[Opening DATA SHOWN section]

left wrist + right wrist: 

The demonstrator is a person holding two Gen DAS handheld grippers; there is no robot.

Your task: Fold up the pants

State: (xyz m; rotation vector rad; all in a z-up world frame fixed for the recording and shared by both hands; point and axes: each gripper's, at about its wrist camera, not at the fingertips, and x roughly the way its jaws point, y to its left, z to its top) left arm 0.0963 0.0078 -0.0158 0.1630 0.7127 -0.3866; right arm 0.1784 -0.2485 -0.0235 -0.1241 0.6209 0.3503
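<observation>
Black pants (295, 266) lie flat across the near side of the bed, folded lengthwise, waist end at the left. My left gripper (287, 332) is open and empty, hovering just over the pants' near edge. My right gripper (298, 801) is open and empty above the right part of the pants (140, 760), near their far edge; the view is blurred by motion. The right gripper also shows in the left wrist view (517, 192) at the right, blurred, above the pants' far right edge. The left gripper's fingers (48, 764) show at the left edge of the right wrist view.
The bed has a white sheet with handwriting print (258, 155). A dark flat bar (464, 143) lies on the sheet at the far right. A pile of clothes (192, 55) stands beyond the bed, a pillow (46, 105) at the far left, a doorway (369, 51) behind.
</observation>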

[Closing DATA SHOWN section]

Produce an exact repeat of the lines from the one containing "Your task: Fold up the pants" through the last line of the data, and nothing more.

RESPONSE TO THE TASK
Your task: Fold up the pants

State: (xyz m; rotation vector rad; all in a z-up world frame fixed for the recording and shared by both hands; point and axes: each gripper's, at about its wrist camera, not at the fingertips, and x roughly the way its jaws point, y to its left, z to its top) left arm 0.0963 0.0078 -0.0158 0.1630 0.7127 -0.3866; right arm 0.1784 -0.2485 -0.0235 -0.1241 0.6209 0.3503
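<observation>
Black pants (295, 266) lie flat across the near side of the bed, folded lengthwise, waist end at the left. My left gripper (287, 332) is open and empty, hovering just over the pants' near edge. My right gripper (298, 801) is open and empty above the right part of the pants (140, 760), near their far edge; the view is blurred by motion. The right gripper also shows in the left wrist view (517, 192) at the right, blurred, above the pants' far right edge. The left gripper's fingers (48, 764) show at the left edge of the right wrist view.
The bed has a white sheet with handwriting print (258, 155). A dark flat bar (464, 143) lies on the sheet at the far right. A pile of clothes (192, 55) stands beyond the bed, a pillow (46, 105) at the far left, a doorway (369, 51) behind.
</observation>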

This output contains the complete answer.